TRANSITION REPORT PURSUANT TO SECTION 13 OR 15 (D) OF THE SECURITIES
- ----- EXCHANGE ACT OF 1934 FOR THE TRANSITION PERIOD FROM JANUARY 1, 1999
TO MARCH 31, 1999.
Commission File number: 0-16835 (formerly 33-12125-A)
-----------------------------
SOUTHEAST ACQUISITIONS I, L.P.
------------------------------
(Exact name of registrant)
Delaware 23-2454443
- -------- ----------
(State or other jurisdiction of
incorporation or organization) (I.R.S. Employer Identification No.)

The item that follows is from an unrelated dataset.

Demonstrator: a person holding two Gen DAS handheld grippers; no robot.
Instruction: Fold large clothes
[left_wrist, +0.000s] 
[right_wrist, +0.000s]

301 South Perimeter Park Drive
Nashville, Tennessee 37211
(Address of Principal Executive Offices)
Issuer's Telephone Number: 615-834-0872
-------------
Indicate by check mark whether the registrant (a) has filed all reports required
to be filed by Section 13 or 15(d) of the Securities Exchange Act of 1934 during
the preceding 12 months (or for such shorter period that the registrant was
required to file such reports) and (2) has been subject to such filing
requirements for the past 90 days. Yes X No
---- ----
<PAGE> 2
PART I - FINANCIAL INFORMATION
Item 1 - Financial Statements
The unaudited financial statements of Southeast Acquisitions I, L.P.
(the "Partnership") at March 31, 1999 are attached hereto as Exhibit A.
Item 2 - Management's Discussion and Analysis of Financial Condition and Results
of Operations.
Background
The Partnership was formed to acquire, own and realize appreciation in
a certain 202.72 acre parcel of undeveloped land near Columbia, South Carolina
(the "Property") by holding it for investment and eventual sale. However, there
can be no assurance that the Partnership's objectives will be realized.
Results of Operations for First Quarter of 1999 Compared with First
Quarter of 1998
The Partnership activities for the first quarter of 1999 and the first
quarter of 1998 were focused on the sale of Partnership property. During the
first quarter of 1999 there were no sales, as compared with the first quarter of
1998, when the Partnership sold 16.918 acres of land fronting Killian Road. The
property sold in the first quarter of 1998 was sold for a gross price of $44,000
per acre and netted, after sales costs, $333,213 in revenue to the Partnership.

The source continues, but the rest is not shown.